It'll go all the way up to the Supreme Court, where the final word will be that of a very conservative court. And we'll just have to see.
So obviously, it hasn't been used in the case of a president before. But other than immediately after the Civil War, has this argument been invoked? Has this been used to ever keep someone from the ballot? Yes, it's been invoked several times.
In modern times, the most important probably was that of a county commissioner in Minnesota, not a very high office, but he was actually arrested for trespass, not insurrection,

but trespass on the Capitol, and he was removed from office. They didn't catch him in time, and actually, when he took the oath, he hadn't yet committed insurrection, but he was disqualified.
He was removed from office and because he was removed and then he lost his attempt to be elected again the whole thing became moot but there have been no major cases other than that there was one involving Madison Cawthorn you may remember the guy yeah um he was effectively challenged on the basis of of this law a district court uh in his state federal district court ruled for him on the bizarre ground that Congress in 1872 by a mere statute had gotten rid of this part of the Constitution that was was a crazy ground. The Fourth Circuit said that

can't happen. It didn't happen.
But that too became moot when he lost his election bid.

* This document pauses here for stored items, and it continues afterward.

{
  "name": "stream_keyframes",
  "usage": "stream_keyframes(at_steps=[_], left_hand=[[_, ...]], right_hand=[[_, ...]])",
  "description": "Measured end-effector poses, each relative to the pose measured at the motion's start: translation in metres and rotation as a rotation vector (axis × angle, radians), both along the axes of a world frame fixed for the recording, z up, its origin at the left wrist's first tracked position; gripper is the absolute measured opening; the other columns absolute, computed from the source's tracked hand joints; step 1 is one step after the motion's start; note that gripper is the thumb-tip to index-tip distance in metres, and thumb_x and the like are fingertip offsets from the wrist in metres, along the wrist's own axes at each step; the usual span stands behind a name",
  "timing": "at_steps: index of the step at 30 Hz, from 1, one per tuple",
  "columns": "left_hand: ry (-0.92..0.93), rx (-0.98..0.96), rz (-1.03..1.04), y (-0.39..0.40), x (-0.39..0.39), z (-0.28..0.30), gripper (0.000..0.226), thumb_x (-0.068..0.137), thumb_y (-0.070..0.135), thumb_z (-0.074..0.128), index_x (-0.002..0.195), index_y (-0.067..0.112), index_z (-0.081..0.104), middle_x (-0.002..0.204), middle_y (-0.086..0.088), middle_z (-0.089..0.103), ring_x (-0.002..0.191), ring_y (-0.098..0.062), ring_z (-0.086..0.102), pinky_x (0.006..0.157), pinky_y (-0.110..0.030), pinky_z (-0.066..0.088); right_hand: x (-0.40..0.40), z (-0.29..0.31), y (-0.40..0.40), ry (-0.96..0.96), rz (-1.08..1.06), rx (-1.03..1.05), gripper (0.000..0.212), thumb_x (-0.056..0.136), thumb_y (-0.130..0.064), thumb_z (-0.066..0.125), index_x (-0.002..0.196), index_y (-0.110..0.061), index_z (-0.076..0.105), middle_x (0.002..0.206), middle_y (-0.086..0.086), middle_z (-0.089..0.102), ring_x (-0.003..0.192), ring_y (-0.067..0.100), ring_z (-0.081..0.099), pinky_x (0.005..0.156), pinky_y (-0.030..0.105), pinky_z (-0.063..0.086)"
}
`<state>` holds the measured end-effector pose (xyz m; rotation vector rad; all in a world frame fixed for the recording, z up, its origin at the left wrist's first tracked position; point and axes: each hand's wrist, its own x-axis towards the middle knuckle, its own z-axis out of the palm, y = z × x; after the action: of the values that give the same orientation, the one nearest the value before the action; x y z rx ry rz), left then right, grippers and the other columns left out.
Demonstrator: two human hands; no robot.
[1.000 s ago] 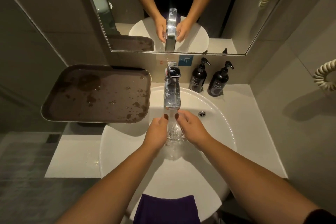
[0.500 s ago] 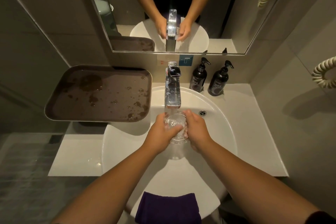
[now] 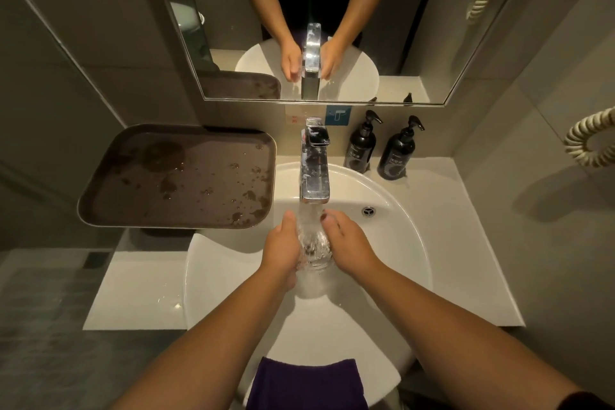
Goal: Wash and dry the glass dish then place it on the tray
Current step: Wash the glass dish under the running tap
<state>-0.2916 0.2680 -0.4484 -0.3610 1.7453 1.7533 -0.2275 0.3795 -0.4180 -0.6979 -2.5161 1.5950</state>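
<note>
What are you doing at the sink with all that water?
A person is rinsing a small glass dish under the running tap, holding it between the left hand and right hand over the white basin. The wet brown tray waits beside it, and a purple cloth lies on the near rim.

No legible text — labels blurred
</note>
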Motion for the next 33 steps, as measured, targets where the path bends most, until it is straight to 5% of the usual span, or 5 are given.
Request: stream_keyframes(at_steps=[6,14,24,28,33], left_hand=[[-0.139,0.076,0.025,-0.006,0.0,0.001,0.052,0.097,0.055,0.036,0.104,0.015,0.068,0.08,-0.002,0.078,0.077,-0.018,0.075,0.059,-0.034,0.062],[-0.08,-0.013,0.054,-0.016,-0.006,0.0,0.049,0.095,0.053,0.039,0.101,0.015,0.069,0.091,-0.007,0.077,0.084,-0.025,0.073,0.074,-0.036,0.058],[-0.064,-0.027,0.01,-0.019,-0.003,-0.005,0.048,0.091,0.055,0.04,0.097,0.016,0.069,0.085,-0.005,0.075,0.084,-0.027,0.071,0.071,-0.038,0.058],[-0.052,-0.049,0.006,-0.022,0.0,-0.002,0.043,0.088,0.057,0.041,0.076,0.019,0.058,0.043,0.011,0.05,0.044,-0.014,0.048,0.048,-0.026,0.038],[-0.021,-0.082,-0.036,-0.024,-0.003,0.004,0.046,0.084,0.062,0.038,0.07,0.019,0.048,0.044,0.006,0.037,0.043,-0.019,0.04,0.047,-0.026,0.033]], right_hand=[[-0.02,0.031,0.015,-0.232,-0.131,-0.323,0.04,0.099,-0.031,0.038,0.074,-0.01,0.061,0.067,0.006,0.061,0.061,0.021,0.053,0.061,0.034,0.045],[-0.06,0.116,0.037,0.329,0.104,0.52,0.044,0.099,-0.03,0.044,0.141,-0.014,0.047,0.137,0.005,0.053,0.123,0.017,0.049,0.102,0.033,0.038],[-0.056,0.094,0.028,0.257,0.409,0.97,0.052,0.095,-0.014,0.053,0.145,-0.002,0.042,0.153,0.015,0.041,0.144,0.034,0.031,0.118,0.045,0.028],[-0.05,0.089,0.024,0.264,0.398,0.873,0.056,0.096,-0.016,0.053,0.148,-0.002,0.036,0.156,0.015,0.036,0.147,0.036,0.026,0.119,0.046,0.024],[-0.022,0.074,0.023,0.291,0.115,0.409,0.054,0.099,-0.031,0.044,0.15,-0.015,0.036,0.154,0.003,0.039,0.142,0.015,0.032,0.115,0.03,0.025]])
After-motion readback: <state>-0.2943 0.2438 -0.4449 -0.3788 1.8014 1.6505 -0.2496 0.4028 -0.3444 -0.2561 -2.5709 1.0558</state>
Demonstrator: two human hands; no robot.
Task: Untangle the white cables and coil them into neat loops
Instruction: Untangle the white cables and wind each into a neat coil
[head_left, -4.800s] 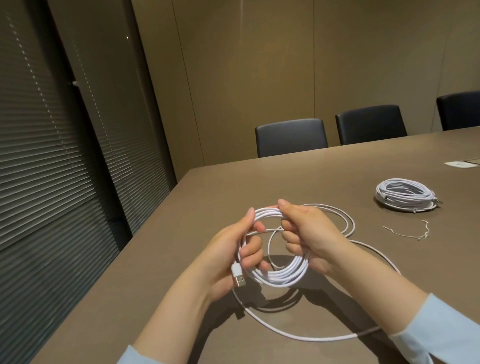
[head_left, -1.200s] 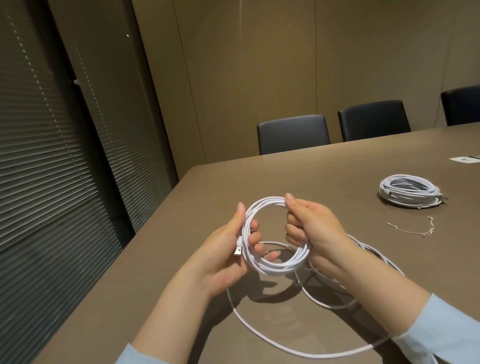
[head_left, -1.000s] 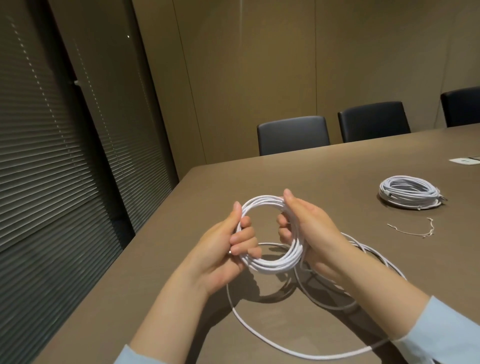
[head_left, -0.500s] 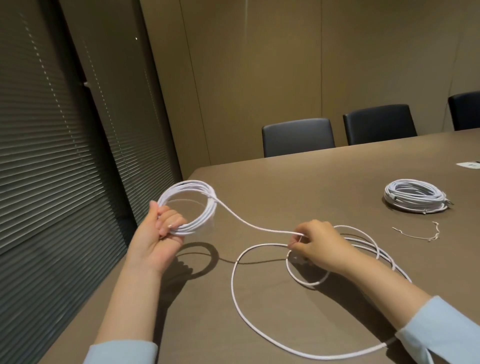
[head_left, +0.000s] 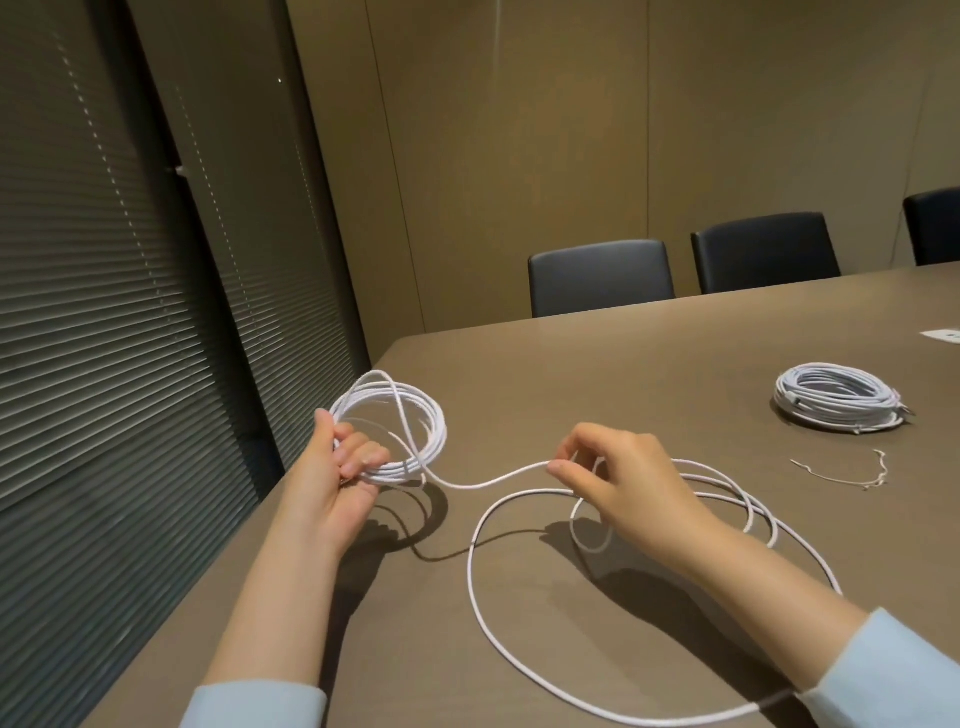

But apart from those relatively minor incidents, it hasn't been invoked,

but it's still a living part of the living Constitution.

So Donald Trump hasn't been convicted of any crimes as of this recording. He also hasn't been charged with insurrection or rebellion or treason or anything like that.
You and Judge Ludig say that you don't need a conviction, that that's actually a separate matter because this is self-executing. What does that mean? Who decides that, you know, it's easy to tell when someone's 35 years old or not.
It's harder to tell when, you know, when being, who is exactly engaged in an insurrection or even what the insurrection is. Who makes that kind of a judgment call? Well, it is much harder.
It's not a simple mechanical thing. That's what makes this an interesting and difficult lawsuit.
In the first instance, as the Colorado voters who have standing in Colorado to sue the secretary of state to tell her to do her job, in the first instance, she's supposed to decide, and if she won't, the state court in which it has been filed in Colorado will hold a hearing and it will render a decision and that will be appealed. The reason that it doesn't matter whether he has been criminally charged with insurrection, much less convicted, is that this was deliberately put in the Constitution at a time when we couldn't trust the chief executive and the justice department to charge people andrew johnson who was basically a confederate had become president after lincoln's assassination he wasn't going to have people prosecuted in the confederacy in fact he he pardoned the ones he who had been convicted.
The people who wrote the 14th Amendment very deliberately, and the history is clear, they very deliberately said we can't rely on the executive branch and its prosecutions when it comes to disqualifying people from office who have taken an oath and then turned tail on the Constitution and basically waged war on it doesn't matter whether they're indicted this isn't a punishment it's simply you know it's like saying if you've had two bites at the apple two wins as president you can't run a third time you know i think you work for barack obama very popular

president if the democrats decided that joe biden was a little too old and they wanted to put obama forth on the primary it would be a relatively easy matter to say he's not eligible this is not so easy but the fact it isn't easy doesn't mean it shouldn't be done.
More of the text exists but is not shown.